Exercise instructions:
With the first line as the start and the line containing "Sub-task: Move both" as the end, write out every line of the records exactly.

== Data supplied

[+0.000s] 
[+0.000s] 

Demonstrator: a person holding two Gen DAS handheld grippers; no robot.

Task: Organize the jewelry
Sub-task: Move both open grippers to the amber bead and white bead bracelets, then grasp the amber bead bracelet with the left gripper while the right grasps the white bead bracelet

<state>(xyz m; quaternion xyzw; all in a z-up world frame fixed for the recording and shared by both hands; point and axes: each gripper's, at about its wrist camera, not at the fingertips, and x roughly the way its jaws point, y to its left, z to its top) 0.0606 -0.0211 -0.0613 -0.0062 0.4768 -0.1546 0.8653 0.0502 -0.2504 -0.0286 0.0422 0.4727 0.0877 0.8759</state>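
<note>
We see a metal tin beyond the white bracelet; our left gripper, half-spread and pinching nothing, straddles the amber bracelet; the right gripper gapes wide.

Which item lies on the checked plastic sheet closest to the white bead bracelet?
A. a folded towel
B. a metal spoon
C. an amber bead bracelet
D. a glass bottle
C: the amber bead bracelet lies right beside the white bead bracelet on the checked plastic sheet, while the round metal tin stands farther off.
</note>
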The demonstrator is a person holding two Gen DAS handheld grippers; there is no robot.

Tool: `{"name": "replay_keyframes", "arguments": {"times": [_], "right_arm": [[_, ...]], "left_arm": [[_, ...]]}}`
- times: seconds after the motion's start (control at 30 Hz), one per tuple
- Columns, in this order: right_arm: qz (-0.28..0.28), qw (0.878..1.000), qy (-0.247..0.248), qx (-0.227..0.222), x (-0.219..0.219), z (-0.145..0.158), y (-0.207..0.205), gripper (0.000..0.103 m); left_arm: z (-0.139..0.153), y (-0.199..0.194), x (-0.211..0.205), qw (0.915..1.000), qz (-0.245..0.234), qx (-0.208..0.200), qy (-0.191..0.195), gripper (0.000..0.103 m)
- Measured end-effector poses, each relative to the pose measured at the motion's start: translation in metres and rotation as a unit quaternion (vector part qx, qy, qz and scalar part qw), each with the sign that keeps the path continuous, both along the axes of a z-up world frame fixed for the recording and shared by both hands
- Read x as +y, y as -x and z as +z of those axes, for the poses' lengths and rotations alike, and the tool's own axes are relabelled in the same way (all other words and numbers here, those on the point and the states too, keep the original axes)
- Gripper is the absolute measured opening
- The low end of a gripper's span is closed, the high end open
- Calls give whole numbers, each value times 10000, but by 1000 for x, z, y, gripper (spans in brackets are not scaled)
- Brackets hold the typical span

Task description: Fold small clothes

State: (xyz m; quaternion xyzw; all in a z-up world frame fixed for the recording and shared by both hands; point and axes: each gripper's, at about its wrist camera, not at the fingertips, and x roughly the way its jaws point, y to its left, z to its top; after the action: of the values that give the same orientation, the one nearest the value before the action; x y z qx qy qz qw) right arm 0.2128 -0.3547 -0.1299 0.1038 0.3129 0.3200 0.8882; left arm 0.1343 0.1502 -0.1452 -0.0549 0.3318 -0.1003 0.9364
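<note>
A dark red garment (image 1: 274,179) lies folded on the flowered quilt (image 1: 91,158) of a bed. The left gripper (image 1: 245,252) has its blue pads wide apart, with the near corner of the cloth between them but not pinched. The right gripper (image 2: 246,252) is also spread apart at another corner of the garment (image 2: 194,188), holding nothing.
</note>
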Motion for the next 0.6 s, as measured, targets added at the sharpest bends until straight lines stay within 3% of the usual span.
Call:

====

Written response:
[+0.000s] 
[+0.000s] 

Demonstrator: a person holding two Gen DAS handheld grippers; no robot.

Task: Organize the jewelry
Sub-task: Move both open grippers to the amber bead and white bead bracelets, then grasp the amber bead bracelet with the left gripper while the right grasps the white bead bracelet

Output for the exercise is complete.